In the entries below, every line with the string "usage" is to be reported.

-------- PROVIDED RECORDS

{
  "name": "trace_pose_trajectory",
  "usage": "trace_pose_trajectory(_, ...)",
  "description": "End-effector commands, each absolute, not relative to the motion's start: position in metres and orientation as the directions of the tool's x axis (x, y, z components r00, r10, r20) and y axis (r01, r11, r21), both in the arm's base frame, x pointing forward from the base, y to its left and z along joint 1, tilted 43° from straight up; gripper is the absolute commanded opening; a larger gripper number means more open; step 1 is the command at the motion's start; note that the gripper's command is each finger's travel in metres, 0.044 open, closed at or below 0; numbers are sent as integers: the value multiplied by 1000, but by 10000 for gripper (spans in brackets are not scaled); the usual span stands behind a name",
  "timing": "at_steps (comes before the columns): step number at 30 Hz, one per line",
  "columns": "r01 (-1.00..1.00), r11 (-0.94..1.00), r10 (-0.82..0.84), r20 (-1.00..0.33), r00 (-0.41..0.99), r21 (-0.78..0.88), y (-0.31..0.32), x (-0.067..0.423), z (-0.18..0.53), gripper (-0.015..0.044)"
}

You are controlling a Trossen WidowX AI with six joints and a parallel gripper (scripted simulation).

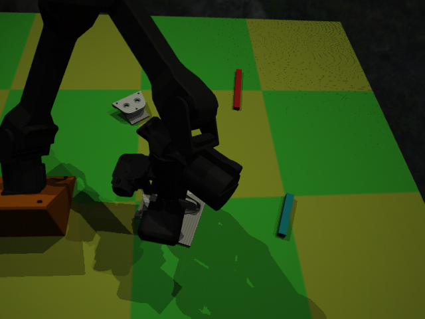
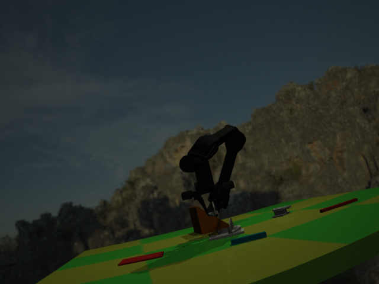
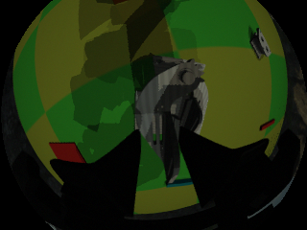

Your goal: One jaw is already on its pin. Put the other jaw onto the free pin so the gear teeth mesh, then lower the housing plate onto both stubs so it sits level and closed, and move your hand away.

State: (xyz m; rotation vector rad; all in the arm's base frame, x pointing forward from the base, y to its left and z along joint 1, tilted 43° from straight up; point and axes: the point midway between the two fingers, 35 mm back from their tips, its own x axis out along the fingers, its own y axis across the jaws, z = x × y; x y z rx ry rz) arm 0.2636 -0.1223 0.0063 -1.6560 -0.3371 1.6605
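Observation:
My gripper point(image 3: 159, 132) point(image 2: 212, 212) is shut on a grey striped jaw point(image 3: 153, 93) point(image 2: 214, 213); its round toothed end points away from the fingers in the wrist view. The held jaw hangs above the grey base plate point(image 1: 192, 224) point(image 2: 217, 236). In the top view my hand hides much of the base and the fingertips. The other jaw point(image 1: 192, 205) is on the base, partly covered. The pins are hidden, and I cannot tell whether the teeth touch. The grey housing plate point(image 1: 131, 104) point(image 2: 280, 210) point(image 3: 261, 44), with two holes, lies apart from the base.
An orange block point(image 1: 34, 221) point(image 2: 203, 221) stands near the base. A teal bar point(image 1: 285, 214) point(image 2: 248, 238) point(image 3: 179, 183) lies on its other side. One red bar point(image 1: 237, 90) point(image 2: 338, 205) point(image 3: 267, 125) lies farther off; another red bar point(image 2: 140, 258) point(image 3: 67, 151) lies apart.

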Motion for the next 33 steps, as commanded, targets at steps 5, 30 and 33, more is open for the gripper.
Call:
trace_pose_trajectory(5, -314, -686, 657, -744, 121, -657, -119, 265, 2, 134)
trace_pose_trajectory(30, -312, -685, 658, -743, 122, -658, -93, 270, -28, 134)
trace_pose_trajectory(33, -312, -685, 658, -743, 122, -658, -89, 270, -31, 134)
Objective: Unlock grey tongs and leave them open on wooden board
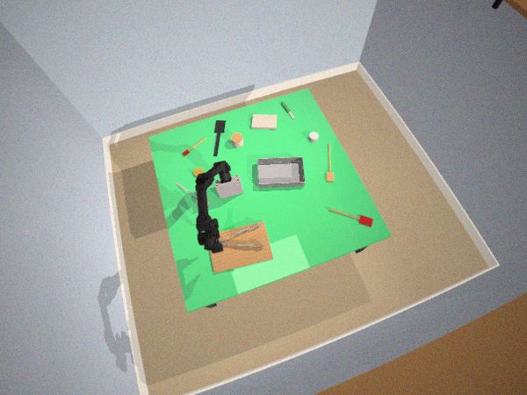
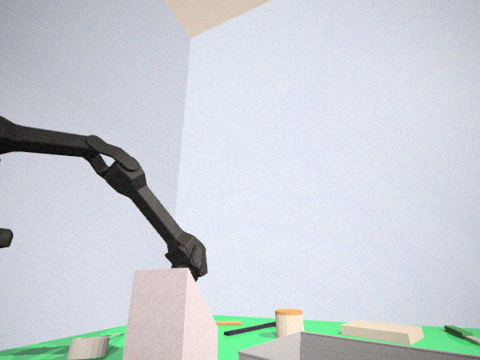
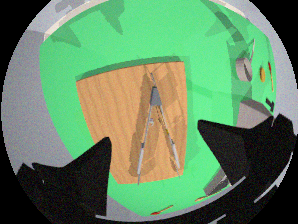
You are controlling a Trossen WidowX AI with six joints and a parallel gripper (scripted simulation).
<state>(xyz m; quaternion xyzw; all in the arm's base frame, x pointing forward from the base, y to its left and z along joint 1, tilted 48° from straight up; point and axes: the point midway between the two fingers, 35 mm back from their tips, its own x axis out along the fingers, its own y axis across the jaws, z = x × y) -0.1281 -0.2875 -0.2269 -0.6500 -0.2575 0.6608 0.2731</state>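
Note:
The grey tongs [image 1: 241, 233] [image 3: 154, 129] lie on the wooden board [image 1: 246, 259] [image 3: 107, 123], spread open in a V. In the wrist view the hinge points away and the two tips point toward me. My gripper [image 1: 213, 247] [image 3: 154, 133] is open and empty. It hangs above the board's left end, its fingers clear of the tongs on either side. The grey roasting tin [image 1: 299, 172] [image 2: 320, 344] stands empty near the middle of the green table.
A grey block [image 1: 229, 188] [image 2: 168, 316] stands by the arm's base. An orange-topped cylinder [image 1: 237, 140] [image 2: 289, 321], a black spatula [image 1: 218, 136], a beige block [image 1: 263, 121] [image 2: 380, 331], a white cylinder [image 1: 314, 136] and a red spatula [image 1: 364, 220] are scattered around the tin.

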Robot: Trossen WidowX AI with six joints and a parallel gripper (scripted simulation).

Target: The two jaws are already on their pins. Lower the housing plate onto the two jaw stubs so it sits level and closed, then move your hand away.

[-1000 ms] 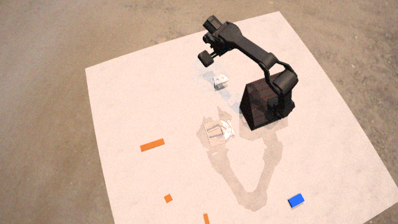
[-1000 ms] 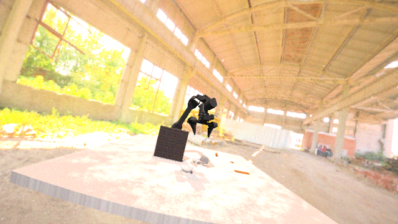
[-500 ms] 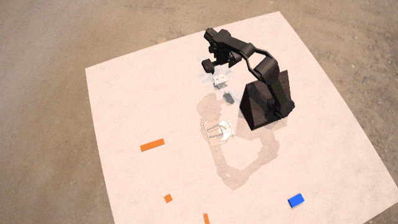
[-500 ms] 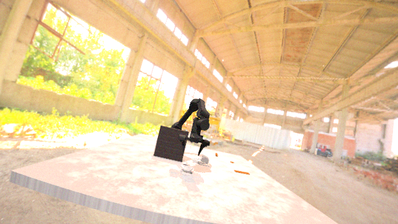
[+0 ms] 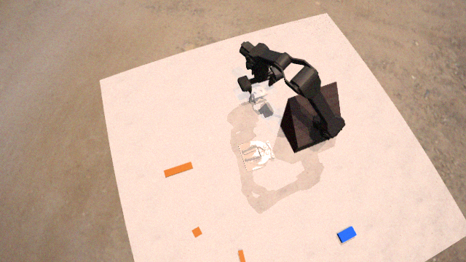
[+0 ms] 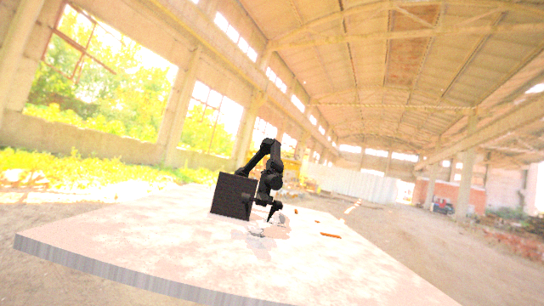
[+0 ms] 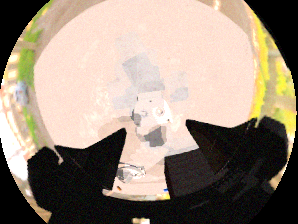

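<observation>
The housing plate [image 5: 259, 93] [image 7: 151, 106] is small and white with two round holes in the wrist view; a dark grey patch shows beside it. The white jaw assembly [image 5: 256, 156] [image 7: 131, 172] stands apart from it, nearer the middle of the table; its pins and stubs are too small to tell apart. My gripper [image 5: 261, 89] [image 6: 258, 219] [image 7: 156, 127] is open and empty, fingers wide apart. It points down above the housing plate, which shows between and just beyond the fingertips in the wrist view. Whether a finger touches the plate cannot be told.
A large dark wedge-shaped block [image 5: 311, 121] [image 6: 234, 196] [image 7: 185, 172] stands beside the arm's base, near the housing plate. An orange bar [image 5: 178, 169] [image 6: 331, 235], a small orange square [image 5: 196, 231], another orange piece [image 5: 242, 255] and a blue block [image 5: 346, 234] lie farther off.
</observation>
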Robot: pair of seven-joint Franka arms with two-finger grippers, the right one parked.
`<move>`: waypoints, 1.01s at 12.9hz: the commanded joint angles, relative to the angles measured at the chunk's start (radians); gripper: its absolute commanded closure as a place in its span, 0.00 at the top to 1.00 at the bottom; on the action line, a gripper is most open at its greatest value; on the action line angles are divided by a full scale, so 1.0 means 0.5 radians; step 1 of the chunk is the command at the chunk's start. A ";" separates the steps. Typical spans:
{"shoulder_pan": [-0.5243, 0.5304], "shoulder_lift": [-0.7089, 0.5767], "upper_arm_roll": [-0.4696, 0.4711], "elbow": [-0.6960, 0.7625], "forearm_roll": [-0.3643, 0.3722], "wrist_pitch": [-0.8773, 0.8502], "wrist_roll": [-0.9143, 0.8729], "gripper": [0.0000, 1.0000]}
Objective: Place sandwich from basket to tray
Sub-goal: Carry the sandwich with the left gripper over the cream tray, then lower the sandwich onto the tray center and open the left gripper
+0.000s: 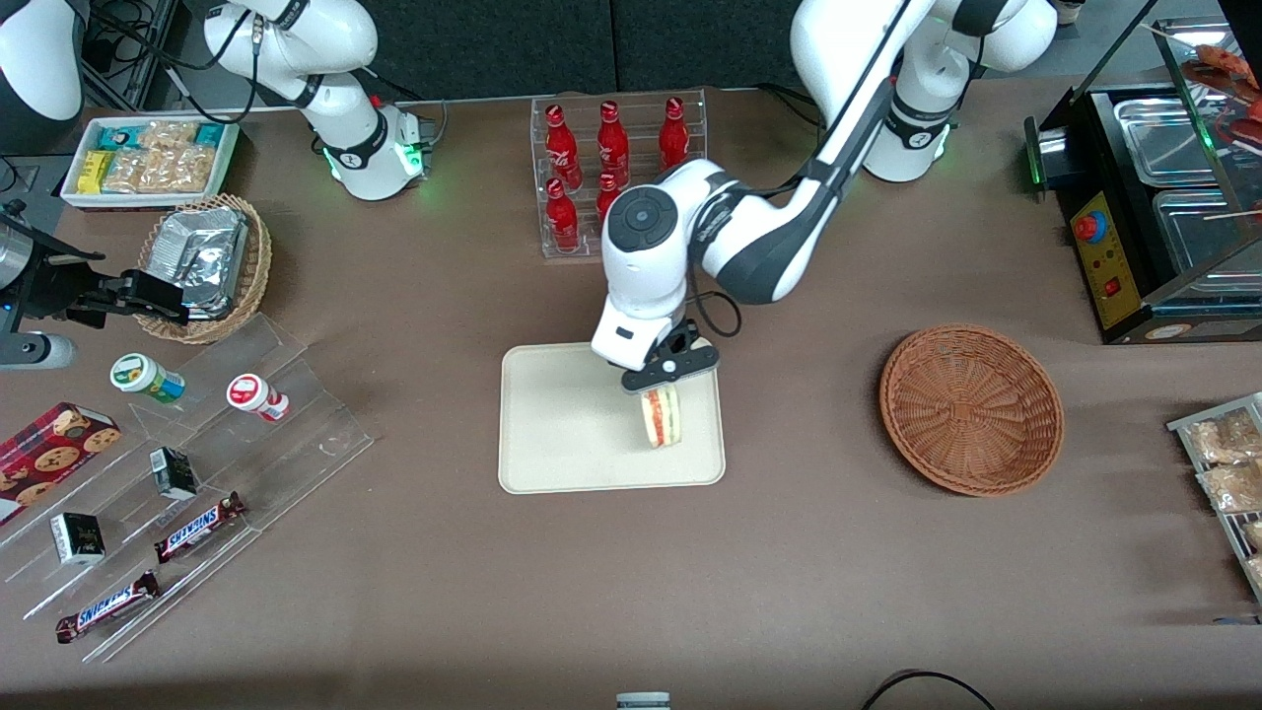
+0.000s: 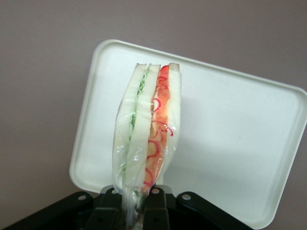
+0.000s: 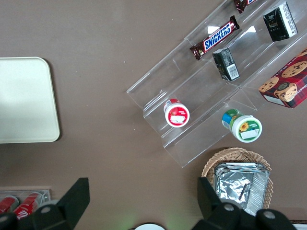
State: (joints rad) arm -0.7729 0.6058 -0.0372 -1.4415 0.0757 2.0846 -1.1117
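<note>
Fingers: gripper (image 1: pixel 659 387) pinched shut on sandwich (image 2: pixel 147 129) at its wrapped end.
Sandwich: hangs below fingers, over tray (image 1: pixel 562 434).
Handling: looks light, soft, slippery film; grip gently.
Basket (image 1: pixel 971 408): well apart.

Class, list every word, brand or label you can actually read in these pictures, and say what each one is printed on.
"SNICKERS": on the two chocolate bars lying on the clear display steps.
Red bottles: white script, too small to read.
Round tubs, small dark cartons, cookie box: print unreadable.
No text on the tray, the basket or the sandwich, which the pincer holds over the tray.
</note>
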 commanded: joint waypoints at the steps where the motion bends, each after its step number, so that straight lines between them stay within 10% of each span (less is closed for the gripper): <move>1: -0.092 0.147 0.031 0.091 0.069 0.095 0.018 0.00; 13: -0.145 0.359 0.031 0.091 0.122 0.264 0.186 0.03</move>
State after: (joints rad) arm -0.8330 0.7594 -0.0333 -1.4323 0.1210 2.2126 -1.0253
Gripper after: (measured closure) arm 0.868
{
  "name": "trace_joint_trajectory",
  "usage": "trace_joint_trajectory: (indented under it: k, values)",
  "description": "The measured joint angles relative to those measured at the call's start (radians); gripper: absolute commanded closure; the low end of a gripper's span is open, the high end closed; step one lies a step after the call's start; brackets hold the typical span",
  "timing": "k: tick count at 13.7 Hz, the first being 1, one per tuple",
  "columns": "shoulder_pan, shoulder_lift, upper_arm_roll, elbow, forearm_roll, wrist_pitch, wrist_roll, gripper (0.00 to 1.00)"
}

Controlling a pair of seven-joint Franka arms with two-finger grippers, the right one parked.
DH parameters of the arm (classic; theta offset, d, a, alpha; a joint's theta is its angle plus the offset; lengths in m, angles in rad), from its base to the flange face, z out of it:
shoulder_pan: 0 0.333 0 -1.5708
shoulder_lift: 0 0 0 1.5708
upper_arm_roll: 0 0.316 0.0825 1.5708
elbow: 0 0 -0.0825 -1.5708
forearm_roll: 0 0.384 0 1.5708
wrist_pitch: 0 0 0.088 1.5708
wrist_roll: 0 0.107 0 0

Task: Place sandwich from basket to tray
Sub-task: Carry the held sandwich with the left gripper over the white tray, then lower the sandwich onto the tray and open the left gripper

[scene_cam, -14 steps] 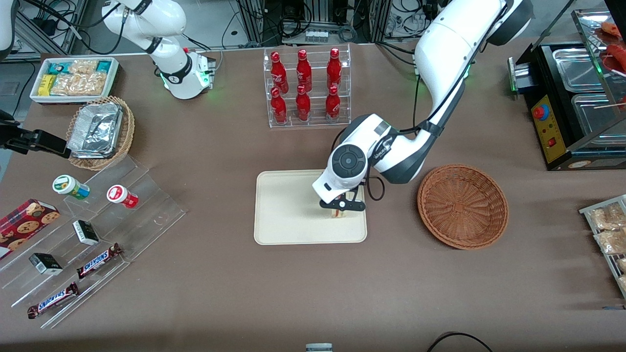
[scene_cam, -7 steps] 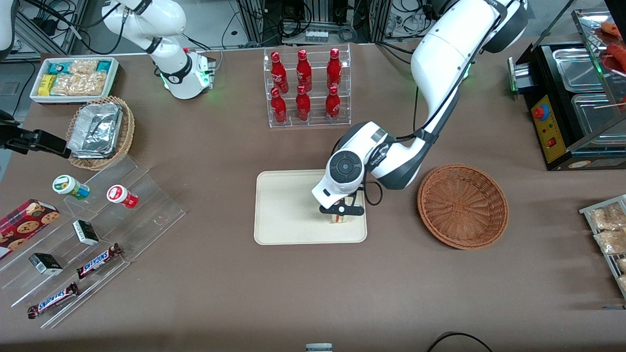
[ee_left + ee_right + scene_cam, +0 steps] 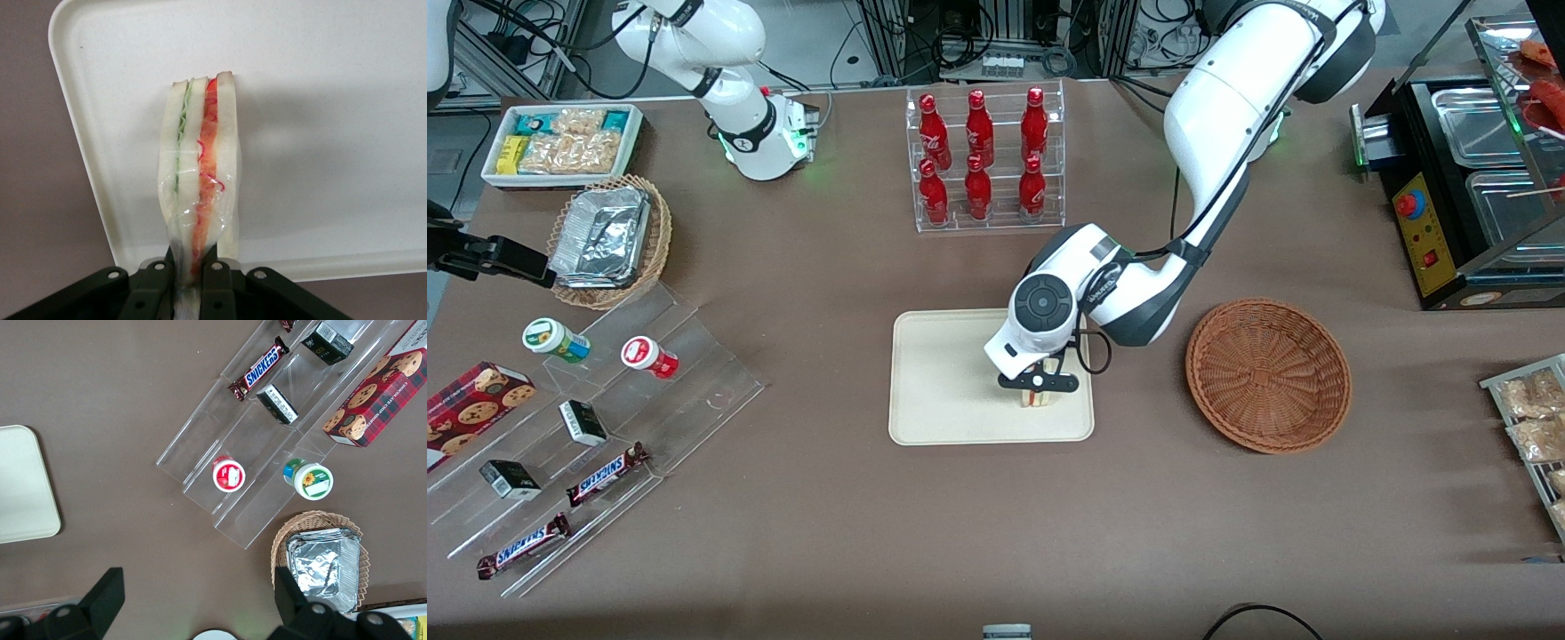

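Observation:
The sandwich [image 3: 1035, 399] is a wrapped wedge of pale bread with green, orange and red layers [image 3: 200, 167]. My left gripper [image 3: 1037, 384] is shut on one end of it [image 3: 189, 267], holding it on edge over the cream tray [image 3: 951, 391], near the tray's end closest to the basket. Whether the sandwich touches the tray surface [image 3: 320, 100] I cannot tell. The reddish-brown wicker basket [image 3: 1267, 373] sits empty beside the tray, toward the working arm's end of the table.
A clear rack of red bottles [image 3: 985, 160] stands farther from the front camera than the tray. Toward the parked arm's end are a stepped acrylic shelf [image 3: 694, 373] with snacks, a tan wicker basket of foil containers [image 3: 609, 240] and a white bin [image 3: 560, 142].
My gripper has shifted a little along the tray toward the parked arm's end, still carrying the sandwich. The basket has not moved.

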State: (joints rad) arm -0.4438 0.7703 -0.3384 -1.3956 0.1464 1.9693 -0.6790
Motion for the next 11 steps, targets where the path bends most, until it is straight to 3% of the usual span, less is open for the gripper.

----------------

__RESULT FOR THIS TASK__:
  "usage": "trace_pose_trajectory(_, ...)",
  "usage": "trace_joint_trajectory: (indented under it: k, values)",

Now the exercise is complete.